Good evening. Last week Lloyd Blankfein, CEO of Goldman Sachs tweeted this:

“At IMF in DC. Puzzling that politics everywhere are so difficult when world’s economies are (mostly) good and the world is (mostly) at peace”

Here’s my answer to the puzzle: neoliberalism is broken.

By neoliberalism I do not mean simply the ideas of Hayek and Freidman — their ideology never described the actual system created by Thatcher, Reagan, Yeltsin and Deng Xiao Ping: by the word neoliberalism I mean the whole global economic system of the world which drove growth and technological progress between 1989 and 2008 — but has now stopped.

For me, neoliberalism describes the system in its totality: the countries who borrow, import and consume; and the countries that save, lend, export and produce. When it worked, it drove a gross global imbalance. The logic of the imbalance was to create financial catastrophe.

As the economists Brender and Pisani wrote in 2010 — the only thing that could have rebalanced the world was the devastating financial crisis of 2008.

So since 2008 neoliberalism has been on life support: $15 trillion dollars worth of quantitative easing. You can keep an economy on life support for a long time. But you cannot keep an ideology on life support. The human brain demands coherence.

For many people in developed countries there is no coherent story of how their lives get better; they know their kids will be poorer than them; and they see an elite — like Mr Blankfein — that just doesn’t get it. In fact seeing the elite get richer and go on failing to get it is even more painful that simply staying poor.

Now take a look at this: a Bank of England analysis of the sources of global growth, past and future, produced in 2015.

The black line is growth — actual and projected. The coloured bars show what contributed to that growth.

It shows that between 1975 and 2015 — the whole course of neoliberal globalisation — growth remained static, but what drove it changed.

In the upswing of neoliberalism, before 2000, much of the growth comes from an expanding workforce — the so-called Great Doubling — shown in; but there’s also growth at the frontiers of productivity shown in yellow: that is better education, technological change.

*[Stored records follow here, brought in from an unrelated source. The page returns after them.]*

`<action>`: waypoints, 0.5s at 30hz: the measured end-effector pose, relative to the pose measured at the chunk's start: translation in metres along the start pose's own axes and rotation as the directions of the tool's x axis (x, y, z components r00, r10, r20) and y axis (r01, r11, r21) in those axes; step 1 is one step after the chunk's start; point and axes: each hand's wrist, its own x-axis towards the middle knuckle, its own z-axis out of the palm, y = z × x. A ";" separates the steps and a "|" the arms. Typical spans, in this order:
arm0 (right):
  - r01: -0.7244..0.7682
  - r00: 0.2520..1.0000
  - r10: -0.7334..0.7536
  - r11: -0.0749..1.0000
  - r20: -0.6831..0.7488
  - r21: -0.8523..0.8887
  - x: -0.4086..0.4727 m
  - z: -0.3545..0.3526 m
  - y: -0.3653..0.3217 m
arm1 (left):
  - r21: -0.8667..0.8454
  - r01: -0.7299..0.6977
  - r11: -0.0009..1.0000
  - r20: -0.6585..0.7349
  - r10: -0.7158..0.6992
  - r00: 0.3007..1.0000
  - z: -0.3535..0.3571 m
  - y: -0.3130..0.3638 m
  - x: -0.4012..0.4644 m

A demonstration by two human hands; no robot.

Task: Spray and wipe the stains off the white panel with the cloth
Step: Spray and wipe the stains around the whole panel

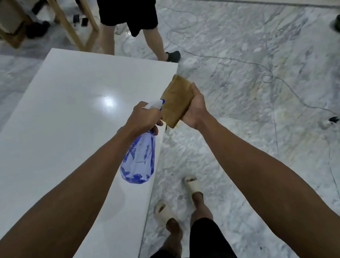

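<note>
Left hand (146,116) grips a blue spray bottle (139,160) by its neck, above the right edge of the white panel (61,117). Just right, the right hand (195,110) clutches a folded brown cloth (177,100) over the marble floor (263,79).

The left hand (145,116) covers the neck and trigger of the spray bottle (140,160); only the nozzle tip shows beyond the fingers. The right hand (194,110) hides one long edge of the folded cloth (176,101), its fingers out of sight behind it. The white panel (61,117) runs off the left and bottom edges. A bystander (130,15) is cut off above the waist.
</note>
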 end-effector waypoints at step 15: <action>-0.118 0.992 0.118 0.993 -0.046 -0.014 0.194 0.003 -0.114 | -0.059 0.184 0.981 -0.106 -0.190 0.976 0.023 0.088 0.201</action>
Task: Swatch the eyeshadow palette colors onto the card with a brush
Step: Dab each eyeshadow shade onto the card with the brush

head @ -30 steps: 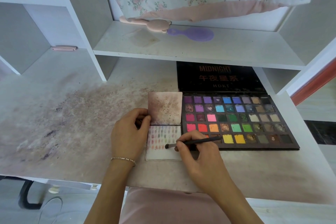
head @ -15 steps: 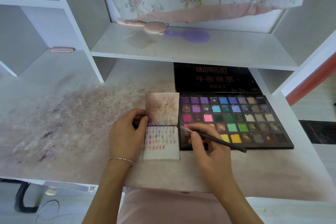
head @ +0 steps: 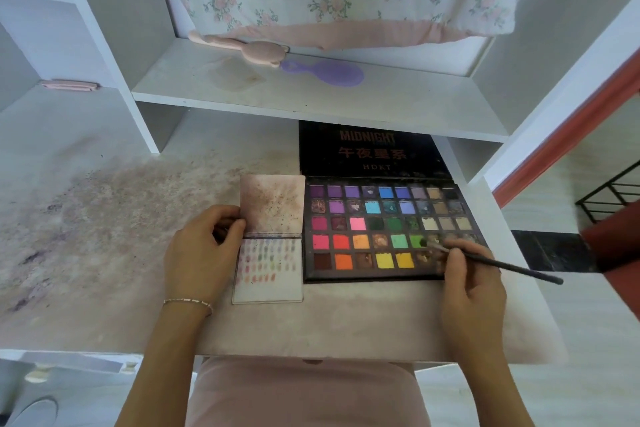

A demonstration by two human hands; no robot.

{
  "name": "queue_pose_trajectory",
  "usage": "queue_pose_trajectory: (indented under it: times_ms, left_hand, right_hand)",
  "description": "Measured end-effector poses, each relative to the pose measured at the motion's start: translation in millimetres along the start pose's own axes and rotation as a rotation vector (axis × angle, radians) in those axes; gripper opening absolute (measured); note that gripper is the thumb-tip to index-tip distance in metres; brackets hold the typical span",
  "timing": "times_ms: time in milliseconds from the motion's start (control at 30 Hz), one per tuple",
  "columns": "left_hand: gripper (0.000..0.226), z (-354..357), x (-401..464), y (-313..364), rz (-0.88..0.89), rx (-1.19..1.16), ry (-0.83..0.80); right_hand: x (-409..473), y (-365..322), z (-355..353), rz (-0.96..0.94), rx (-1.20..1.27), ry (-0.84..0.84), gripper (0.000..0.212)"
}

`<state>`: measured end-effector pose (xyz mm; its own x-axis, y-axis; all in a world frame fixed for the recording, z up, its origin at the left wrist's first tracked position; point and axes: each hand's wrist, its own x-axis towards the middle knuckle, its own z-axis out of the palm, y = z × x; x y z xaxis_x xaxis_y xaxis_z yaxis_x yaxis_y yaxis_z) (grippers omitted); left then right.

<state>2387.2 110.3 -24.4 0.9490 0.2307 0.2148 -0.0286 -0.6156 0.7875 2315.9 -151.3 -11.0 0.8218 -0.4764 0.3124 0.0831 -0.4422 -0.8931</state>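
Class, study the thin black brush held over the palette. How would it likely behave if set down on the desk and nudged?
The brush looks slim and round-handled, so it would probably roll. It seems light: the right hand holds it in a fingertip pinch. Its tip, resting at a green pan of the palette, probably carries powder and might smudge the desk.

right hand (head: pixel 471 282) | brush (head: pixel 498 263) moved from card, via pink pans, to green pan
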Motion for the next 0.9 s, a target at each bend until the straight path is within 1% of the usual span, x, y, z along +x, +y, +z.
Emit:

After 2000 much of the growth is “catch-up growth” as China and other BRICS countries truly enter the world market. But look at the black line for the future. If the Bank’s economists are right there’ll be less growth in the future than in the past 40 years. Most of it will be catch up growth. None of it will be driven by technological change.

Though 99.9% of voters in Britain, France, Germany, Austria and the USA have never seen this graph, their behaviour, and their psychology are beginning to reflect the suspicion that it is right: that the best days of capitalism are over.

The shock is all the greater because neoliberalism was supposed to last forever. Like this forever, only better. Since 2008 neoliberalism’s promise has been: like this forever only worse.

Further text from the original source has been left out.